### Directions for this task
Once the line containing "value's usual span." is found in the entries below, reproduce it and every line after it, stopping at and including the line containing "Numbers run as"; reproduce nothing else, and keep each line exact.

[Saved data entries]
|---|

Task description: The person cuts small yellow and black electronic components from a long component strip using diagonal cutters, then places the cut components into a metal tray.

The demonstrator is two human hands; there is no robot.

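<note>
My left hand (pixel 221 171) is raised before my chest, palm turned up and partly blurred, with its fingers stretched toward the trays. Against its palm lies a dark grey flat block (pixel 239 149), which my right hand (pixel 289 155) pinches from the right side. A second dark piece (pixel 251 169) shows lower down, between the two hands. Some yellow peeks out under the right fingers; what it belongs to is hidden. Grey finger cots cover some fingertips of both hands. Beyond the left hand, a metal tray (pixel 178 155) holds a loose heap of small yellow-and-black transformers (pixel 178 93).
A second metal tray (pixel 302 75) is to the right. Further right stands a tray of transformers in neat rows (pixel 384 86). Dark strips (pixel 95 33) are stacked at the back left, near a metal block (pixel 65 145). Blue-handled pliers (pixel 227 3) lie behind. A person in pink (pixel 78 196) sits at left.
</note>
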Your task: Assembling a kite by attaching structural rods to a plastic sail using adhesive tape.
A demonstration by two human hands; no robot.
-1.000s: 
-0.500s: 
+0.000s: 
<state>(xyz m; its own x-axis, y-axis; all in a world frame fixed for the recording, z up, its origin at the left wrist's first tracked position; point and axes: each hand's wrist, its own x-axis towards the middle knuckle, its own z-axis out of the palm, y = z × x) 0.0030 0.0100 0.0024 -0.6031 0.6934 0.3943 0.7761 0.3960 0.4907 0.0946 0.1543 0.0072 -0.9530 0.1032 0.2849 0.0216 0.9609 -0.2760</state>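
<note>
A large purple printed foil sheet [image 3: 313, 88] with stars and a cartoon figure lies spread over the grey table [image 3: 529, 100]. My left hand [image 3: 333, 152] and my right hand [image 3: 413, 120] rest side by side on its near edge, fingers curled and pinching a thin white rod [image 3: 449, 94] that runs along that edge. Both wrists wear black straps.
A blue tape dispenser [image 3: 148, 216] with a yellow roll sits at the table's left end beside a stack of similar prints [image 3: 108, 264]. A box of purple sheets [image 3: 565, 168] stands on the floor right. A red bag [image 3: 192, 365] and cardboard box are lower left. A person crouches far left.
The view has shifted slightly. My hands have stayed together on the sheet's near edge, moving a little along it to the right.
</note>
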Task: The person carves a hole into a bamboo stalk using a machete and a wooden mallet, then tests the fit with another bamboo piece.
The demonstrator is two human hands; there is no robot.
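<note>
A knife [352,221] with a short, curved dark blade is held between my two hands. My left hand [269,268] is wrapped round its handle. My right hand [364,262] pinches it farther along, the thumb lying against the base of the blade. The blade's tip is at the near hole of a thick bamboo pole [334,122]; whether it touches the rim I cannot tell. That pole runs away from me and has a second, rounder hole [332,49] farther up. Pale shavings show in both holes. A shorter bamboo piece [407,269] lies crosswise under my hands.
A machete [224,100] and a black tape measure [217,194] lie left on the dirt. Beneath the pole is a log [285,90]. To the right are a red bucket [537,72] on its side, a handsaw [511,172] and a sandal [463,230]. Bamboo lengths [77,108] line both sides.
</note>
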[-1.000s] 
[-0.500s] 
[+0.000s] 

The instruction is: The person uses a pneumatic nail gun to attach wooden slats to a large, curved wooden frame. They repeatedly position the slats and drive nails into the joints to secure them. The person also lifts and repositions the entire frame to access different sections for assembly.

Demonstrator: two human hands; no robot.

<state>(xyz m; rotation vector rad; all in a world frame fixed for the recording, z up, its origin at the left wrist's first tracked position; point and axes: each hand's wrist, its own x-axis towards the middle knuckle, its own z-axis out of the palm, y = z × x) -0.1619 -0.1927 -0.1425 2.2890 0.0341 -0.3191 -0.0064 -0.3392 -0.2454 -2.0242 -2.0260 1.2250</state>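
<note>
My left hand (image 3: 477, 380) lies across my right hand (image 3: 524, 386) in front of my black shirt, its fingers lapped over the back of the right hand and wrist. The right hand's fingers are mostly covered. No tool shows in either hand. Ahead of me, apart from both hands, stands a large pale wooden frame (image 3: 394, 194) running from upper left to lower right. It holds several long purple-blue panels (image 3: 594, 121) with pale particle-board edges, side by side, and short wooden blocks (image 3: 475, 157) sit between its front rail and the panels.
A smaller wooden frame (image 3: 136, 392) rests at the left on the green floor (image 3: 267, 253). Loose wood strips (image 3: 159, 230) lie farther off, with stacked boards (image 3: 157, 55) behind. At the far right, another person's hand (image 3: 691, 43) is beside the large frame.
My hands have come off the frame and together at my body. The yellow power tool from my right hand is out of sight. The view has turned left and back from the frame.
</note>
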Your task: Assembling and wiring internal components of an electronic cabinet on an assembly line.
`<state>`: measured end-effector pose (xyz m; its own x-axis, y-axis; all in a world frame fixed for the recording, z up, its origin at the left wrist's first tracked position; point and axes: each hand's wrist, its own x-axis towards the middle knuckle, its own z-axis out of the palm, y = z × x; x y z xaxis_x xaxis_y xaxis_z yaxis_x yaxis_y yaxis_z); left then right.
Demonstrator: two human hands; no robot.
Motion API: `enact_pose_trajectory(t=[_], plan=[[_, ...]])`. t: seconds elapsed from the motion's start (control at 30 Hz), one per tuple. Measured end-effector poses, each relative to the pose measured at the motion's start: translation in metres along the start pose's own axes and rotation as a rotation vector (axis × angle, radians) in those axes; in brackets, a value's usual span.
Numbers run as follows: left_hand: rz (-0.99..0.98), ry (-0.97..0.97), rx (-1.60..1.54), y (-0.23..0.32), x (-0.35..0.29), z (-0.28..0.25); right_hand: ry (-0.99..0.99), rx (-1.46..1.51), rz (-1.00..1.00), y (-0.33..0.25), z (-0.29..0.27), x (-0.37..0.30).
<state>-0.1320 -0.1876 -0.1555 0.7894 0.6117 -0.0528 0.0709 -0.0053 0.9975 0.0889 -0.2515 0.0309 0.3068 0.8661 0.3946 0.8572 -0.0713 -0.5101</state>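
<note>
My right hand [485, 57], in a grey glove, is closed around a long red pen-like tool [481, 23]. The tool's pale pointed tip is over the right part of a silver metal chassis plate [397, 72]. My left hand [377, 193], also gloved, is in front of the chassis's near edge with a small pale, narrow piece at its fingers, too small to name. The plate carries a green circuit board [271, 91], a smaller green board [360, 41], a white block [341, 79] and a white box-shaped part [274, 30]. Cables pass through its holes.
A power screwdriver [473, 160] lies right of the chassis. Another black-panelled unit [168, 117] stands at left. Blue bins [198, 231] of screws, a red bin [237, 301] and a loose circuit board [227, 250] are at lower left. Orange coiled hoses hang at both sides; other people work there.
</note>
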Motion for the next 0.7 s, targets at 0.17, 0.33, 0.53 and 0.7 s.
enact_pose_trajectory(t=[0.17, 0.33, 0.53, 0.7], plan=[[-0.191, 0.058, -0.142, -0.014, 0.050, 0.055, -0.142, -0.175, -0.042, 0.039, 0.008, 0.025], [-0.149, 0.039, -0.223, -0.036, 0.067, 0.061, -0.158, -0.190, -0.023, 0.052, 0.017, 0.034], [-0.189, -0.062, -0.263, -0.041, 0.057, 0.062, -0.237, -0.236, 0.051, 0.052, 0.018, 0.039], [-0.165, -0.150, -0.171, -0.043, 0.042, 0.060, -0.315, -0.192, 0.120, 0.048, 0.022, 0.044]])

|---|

### Your solution
Motion API: `enact_pose_trajectory(t=[_], plan=[[_, ...]])`. t: seconds elapsed from the motion's start (control at 30 Hz), one per tuple. Measured end-effector poses, each relative to the pose measured at the motion's start: translation in metres along the start pose's own axes and rotation as a rotation vector (axis × angle, radians) in those axes; in brackets, a value's usual span.
Numbers run as follows: left_hand: rz (-0.99..0.98), ry (-0.97..0.97), rx (-1.60..1.54), y (-0.23..0.32), x (-0.35..0.29), z (-0.28..0.25); right_hand: ry (-0.99..0.99), rx (-1.46..1.51), rz (-1.00..1.00), y (-0.33..0.25), z (-0.29..0.27), x (-0.37..0.30).

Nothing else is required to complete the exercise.